Template Matching

Goal

In this tutorial you will learn how to:

  • Use the OpenCV function matchTemplate to search for matches between an image patch and an input image
  • Use the OpenCV function minMaxLoc to find the maximum and minimum values (as well as their positions) in a given array.

Theory

What is template matching?

Template matching is a technique for finding areas of an image that match (are similar) to a template image (patch).

How does it work?

  • We need two primary components:

    1. Source image (I): The image in which we expect to find a match to the template image
    2. Template image (T): The patch image which will be compared to the template image

    our goal is to detect the highest matching area:

    ../../../../../_images/Template_Matching_Template_Theory_Summary.jpg
  • To identify the matching area, we have to compare the template image against the source image by sliding it:

    ../../../../../_images/Template_Matching_Template_Theory_Sliding.jpg
  • By sliding, we mean moving the patch one pixel at a time (left to right, up to down). At each location, a metric is calculated so it represents how “good” or “bad” the match at that location is (or how similar the patch is to that particular area of the source image).

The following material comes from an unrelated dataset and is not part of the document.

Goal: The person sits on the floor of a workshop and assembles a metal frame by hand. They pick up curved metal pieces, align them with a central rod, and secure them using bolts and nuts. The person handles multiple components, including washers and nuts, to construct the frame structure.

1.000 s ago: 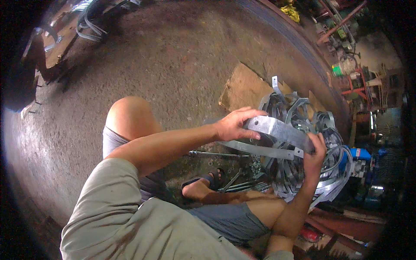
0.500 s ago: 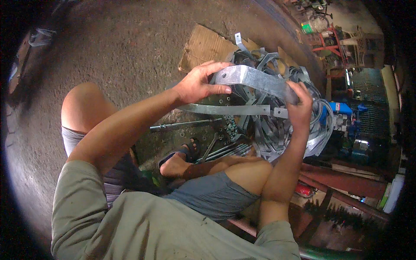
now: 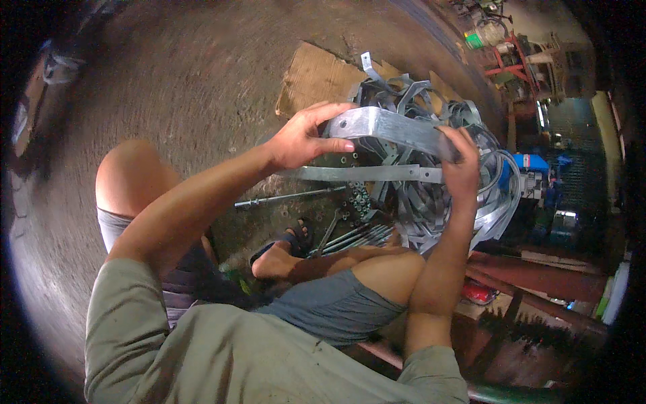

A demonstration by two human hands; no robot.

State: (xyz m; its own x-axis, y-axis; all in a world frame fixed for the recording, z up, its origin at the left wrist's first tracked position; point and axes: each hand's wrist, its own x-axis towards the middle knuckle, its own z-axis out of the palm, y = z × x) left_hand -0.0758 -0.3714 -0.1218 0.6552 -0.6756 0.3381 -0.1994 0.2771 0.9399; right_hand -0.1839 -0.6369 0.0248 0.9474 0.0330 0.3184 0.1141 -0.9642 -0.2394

  • For each location of T over I, you store the metric in the result matrix (R). Each location (x,y) in R contains the match metric:

    ../../../../../_images/Template_Matching_Template_Theory_Result.jpg

    the image above is the result R of sliding the patch with a metric TM_CCORR_NORMED. The brightest locations indicate the highest matches. As you can see, the location marked by the red circle is probably the one with the highest value, so that location (the rectangle formed by that point as a corner and width and height equal to the patch image) is considered the match.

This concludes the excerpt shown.